→ AIM OF THE TASK: Write out, unchanged, the lines from the one holding "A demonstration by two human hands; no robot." to the close of the listing. Both the first and last lines belong in it.

Top of STORED DATA

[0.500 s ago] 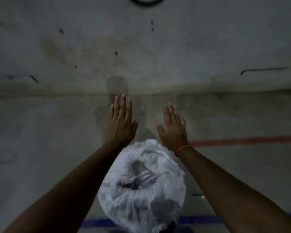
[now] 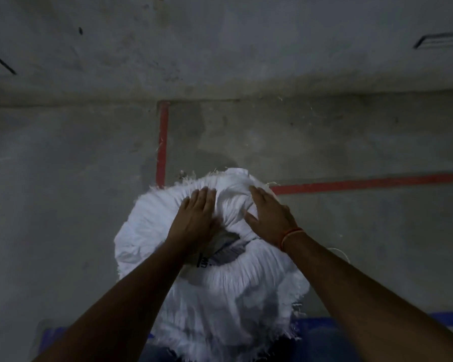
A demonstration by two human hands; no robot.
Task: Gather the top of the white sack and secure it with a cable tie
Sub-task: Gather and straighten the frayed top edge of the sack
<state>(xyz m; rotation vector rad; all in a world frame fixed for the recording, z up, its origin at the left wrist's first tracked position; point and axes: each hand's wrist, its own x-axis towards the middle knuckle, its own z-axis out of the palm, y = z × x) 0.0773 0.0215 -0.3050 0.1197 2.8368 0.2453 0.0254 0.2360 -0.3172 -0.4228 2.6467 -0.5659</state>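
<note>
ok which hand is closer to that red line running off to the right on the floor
Right. The right hand rests on the white sack near the red line; the left hand lies farther away, on the sack's other side.

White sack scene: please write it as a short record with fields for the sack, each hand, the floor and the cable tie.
sack: white sack standing on the floor, rolled rim, mouth not yet gathered
left hand: left hand flat on the far rim, fingers straight
right hand: right hand flat on the far rim, orange thread at the wrist
floor: grey concrete floor with red lines
cable tie: none visible
</note>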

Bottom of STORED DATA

→ EXERCISE RESULT:
A demonstration by two human hands; no robot.
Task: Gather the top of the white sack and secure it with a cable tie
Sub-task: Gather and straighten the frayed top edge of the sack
<state>(xyz m; rotation vector rad; all in a world frame fixed for the recording, z up, its origin at the left wrist's first tracked position; point and axes: each hand's wrist, its own x-axis towards the middle knuckle, its own z-axis out of the palm, y = z × x) 0.0773 0.0215 -0.3050 0.1197 2.8368 0.2453 0.0254 0.2360 -0.3172 -0.4228 2.6467 -0.5659</state>
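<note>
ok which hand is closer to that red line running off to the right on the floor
Right. The right hand rests on the white sack near the red line; the left hand lies farther away, on the sack's other side.

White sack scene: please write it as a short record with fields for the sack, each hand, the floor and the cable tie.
sack: white sack standing on the floor, rolled rim, mouth not yet gathered
left hand: left hand flat on the far rim, fingers straight
right hand: right hand flat on the far rim, orange thread at the wrist
floor: grey concrete floor with red lines
cable tie: none visible
</note>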

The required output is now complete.